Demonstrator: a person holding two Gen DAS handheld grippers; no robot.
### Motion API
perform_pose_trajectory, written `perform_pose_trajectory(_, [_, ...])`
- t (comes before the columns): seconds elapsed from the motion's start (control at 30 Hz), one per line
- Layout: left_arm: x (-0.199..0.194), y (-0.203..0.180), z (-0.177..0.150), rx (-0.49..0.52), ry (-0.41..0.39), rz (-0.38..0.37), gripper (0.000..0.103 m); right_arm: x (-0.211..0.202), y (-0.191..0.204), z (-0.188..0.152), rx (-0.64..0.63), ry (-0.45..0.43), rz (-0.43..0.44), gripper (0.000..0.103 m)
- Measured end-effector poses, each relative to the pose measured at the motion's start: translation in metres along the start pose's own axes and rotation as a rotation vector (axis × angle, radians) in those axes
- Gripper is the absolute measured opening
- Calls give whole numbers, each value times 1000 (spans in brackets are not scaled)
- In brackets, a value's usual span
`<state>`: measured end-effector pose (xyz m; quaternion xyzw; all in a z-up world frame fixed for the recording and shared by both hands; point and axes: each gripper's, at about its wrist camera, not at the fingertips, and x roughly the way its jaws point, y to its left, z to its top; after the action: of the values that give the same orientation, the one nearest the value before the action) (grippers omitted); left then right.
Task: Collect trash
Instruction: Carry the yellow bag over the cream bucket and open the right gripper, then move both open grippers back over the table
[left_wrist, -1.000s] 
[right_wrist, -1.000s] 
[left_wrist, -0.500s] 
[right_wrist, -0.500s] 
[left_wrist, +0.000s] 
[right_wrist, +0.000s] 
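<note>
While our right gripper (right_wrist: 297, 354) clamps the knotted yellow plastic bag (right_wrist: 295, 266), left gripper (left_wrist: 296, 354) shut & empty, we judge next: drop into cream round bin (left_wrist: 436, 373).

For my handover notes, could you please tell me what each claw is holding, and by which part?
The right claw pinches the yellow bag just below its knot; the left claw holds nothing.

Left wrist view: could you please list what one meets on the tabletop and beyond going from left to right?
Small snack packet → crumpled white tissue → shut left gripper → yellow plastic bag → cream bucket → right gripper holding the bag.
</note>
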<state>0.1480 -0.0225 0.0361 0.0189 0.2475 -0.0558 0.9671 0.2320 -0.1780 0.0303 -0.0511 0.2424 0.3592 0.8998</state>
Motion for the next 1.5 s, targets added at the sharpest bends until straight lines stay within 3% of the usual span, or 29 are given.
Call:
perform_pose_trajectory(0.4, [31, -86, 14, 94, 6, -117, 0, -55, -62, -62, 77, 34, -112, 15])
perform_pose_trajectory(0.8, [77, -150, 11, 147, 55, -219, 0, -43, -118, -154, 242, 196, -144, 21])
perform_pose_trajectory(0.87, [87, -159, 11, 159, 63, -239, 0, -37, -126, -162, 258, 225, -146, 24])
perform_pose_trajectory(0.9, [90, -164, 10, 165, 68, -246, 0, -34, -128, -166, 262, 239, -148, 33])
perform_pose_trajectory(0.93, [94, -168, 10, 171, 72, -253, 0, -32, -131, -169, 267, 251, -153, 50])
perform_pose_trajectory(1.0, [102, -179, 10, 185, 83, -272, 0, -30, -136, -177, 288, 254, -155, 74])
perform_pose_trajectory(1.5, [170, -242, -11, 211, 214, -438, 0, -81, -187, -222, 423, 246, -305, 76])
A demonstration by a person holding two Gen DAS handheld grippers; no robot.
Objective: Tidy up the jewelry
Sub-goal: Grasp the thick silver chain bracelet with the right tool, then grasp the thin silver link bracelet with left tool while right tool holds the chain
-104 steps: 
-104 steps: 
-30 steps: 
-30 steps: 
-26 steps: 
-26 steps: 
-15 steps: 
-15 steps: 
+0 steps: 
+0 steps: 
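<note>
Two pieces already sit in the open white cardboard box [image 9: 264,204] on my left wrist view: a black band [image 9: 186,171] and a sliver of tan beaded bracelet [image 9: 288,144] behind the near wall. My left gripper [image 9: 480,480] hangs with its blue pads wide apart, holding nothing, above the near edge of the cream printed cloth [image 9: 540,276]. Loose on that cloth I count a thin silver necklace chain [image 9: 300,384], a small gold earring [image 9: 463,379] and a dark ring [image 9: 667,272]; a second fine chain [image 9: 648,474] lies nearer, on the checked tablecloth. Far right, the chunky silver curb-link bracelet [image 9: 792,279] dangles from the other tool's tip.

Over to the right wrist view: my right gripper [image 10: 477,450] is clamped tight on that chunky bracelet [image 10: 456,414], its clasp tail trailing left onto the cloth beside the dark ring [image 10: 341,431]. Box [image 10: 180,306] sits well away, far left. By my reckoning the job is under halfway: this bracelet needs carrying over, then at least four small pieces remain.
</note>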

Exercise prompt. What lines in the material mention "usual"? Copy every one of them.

Written response.
- In brackets, a value's usual span
Motion for the next 1.5 s, targets added at the sharpest bends until straight lines stay within 3% of the usual span, or 29 are given.

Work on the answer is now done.